Ballyshannon 400 and Forthcoming Blogs for our Worldwide Diaspora

Ballyshannon 400

Ballyshannon 400 will showcase the cultural, sporting and community activities for which the area is renowned. There will be a host of events on in the town every day from 5th-11th August. Ballyshannon 400 looks back to a moment in time when the town was granted a charter and became a borough town. Ballyshannon Town Council in association with Backing Ballyshannon are organising a week of events to mark the granting of a charter to the town 400 years ago (1613-2013). There will be daily events from the 5th – 11th August 2013 when it is hoped that many of our diaspora and friends will visit Ballyshannon.

Background to the Charter of 1613

  • The English government as part of the conquest of Ireland set about planting the land with settlers from mainland Britain. The Ulster Plantation at the beginning of the 17th century resulted in the dispossession of the Gaelic chieftains and their replacement by servitors and undertakers who were rewarded for their military service in the wars against the Irish amongst other things. The O’ Donnells lost all their lands in the Ballyshannon area as did the Cistercian monks at Assaroe and the Ó Cléirighs at Kilbarron Castle. 

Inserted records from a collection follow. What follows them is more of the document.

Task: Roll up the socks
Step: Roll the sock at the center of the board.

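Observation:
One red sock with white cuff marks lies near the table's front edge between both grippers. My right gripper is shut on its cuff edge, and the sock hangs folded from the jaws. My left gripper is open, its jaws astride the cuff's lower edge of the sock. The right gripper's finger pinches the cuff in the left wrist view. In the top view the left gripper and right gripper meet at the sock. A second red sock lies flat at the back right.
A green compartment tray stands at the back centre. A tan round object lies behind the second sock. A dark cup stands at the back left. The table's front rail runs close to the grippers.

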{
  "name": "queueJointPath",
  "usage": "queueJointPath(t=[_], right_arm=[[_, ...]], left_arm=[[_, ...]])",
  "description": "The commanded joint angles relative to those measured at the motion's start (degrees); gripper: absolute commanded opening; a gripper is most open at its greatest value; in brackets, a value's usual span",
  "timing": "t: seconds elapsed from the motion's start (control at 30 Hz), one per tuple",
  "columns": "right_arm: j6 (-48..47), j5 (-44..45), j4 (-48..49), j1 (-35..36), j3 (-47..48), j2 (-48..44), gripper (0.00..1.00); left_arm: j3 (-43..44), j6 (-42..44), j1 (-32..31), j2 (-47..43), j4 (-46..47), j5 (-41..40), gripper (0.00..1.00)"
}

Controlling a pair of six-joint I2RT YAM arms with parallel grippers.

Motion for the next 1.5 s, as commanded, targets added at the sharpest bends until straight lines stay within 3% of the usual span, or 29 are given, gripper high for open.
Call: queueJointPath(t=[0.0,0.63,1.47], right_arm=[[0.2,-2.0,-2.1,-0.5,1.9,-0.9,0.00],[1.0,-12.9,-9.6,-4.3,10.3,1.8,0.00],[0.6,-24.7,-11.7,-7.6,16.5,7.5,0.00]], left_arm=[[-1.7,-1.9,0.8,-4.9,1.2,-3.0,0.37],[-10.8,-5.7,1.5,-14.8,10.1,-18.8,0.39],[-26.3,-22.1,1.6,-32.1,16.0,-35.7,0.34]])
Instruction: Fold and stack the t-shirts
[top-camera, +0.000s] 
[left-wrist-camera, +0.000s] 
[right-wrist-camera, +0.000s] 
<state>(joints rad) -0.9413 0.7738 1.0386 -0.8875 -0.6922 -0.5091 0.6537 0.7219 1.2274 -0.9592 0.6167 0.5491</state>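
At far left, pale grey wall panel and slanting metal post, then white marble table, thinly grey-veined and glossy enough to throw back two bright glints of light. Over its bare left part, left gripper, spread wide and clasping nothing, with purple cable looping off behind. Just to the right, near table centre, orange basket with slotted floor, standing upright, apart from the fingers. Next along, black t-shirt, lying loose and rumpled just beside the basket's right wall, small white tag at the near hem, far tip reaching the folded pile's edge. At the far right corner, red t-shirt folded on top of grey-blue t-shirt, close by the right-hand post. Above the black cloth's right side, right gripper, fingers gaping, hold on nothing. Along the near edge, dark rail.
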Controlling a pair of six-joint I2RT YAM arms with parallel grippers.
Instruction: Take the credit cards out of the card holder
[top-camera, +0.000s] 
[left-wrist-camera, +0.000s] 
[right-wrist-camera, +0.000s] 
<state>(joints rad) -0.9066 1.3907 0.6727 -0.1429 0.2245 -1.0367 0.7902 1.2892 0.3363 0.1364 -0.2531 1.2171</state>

  • To maintain control of places like Ballyshannon the English demolished the O’Donnell castle in the Market Yard. They erected barracks to control this important crossing point on the Erne which led into west Ulster. Sir Henry Folliott who had served in the military wars against the Irish was granted the town and much of the surrounding areas. He later became one of three members of his family to be Barons of Ballyshannon. Trinity College was also granted lands including the area around Wardtown Castle and lands around Bundoran.

Ballyshannon Created a Borough by Royal Charter 1613

  • On the 23rd March 1613 Ballyshannon was granted a charter by King James1 which allowed it to have borough status. Around the same time Lifford and Donegal Town were also created as borough towns.
  • Ballyshannon was to be developed as a town with a strong military garrison to defend the English interests and to control the native Irish.  
  • Another reason for developing the town was to make it economically attractive for the settlers as a centre for trade for merchants and others. 
  • Ballyshannon was ideally located as a seaport which could expand on this commercial trade through importing and exporting goods. 
  • The town was to grow as a centre for supplying a wide hinterland including the strong garrison based here.

Some of the Privileges of being a Borough Town 

  • Ballyshannon was granted a corporation with 12 burgesses under a Provost (Portreeve). The first 12 appointed were Bennet Payne (Provost), Henry Folliott, William Rastell, Richard Bennett, Stephen Orme, William Atkinson, John Connor, John Glasson, Hugh Allingham, John Forster, John  Stephenson and Francis Edmunds.

  • The burgesses also had the right to hold fairs and markets in Ballyshannon. The memory of these markets is maintained in the Market Yard which nowadays is a car park. Until recent times the town also had a Market House and a Fair Green which nowadays is Allingham Park. The town down through the subsequent centuries was a successful market town and the cattle and horse fairs drew dealers from Ulster, Connacht and served a wide area. The biggest fair of the year was the Harvest Fair held annually in September.

  • Under the Charter Ballyshannon was entitled to have a court of record which could try civil cases up to the amount of £3-6-8.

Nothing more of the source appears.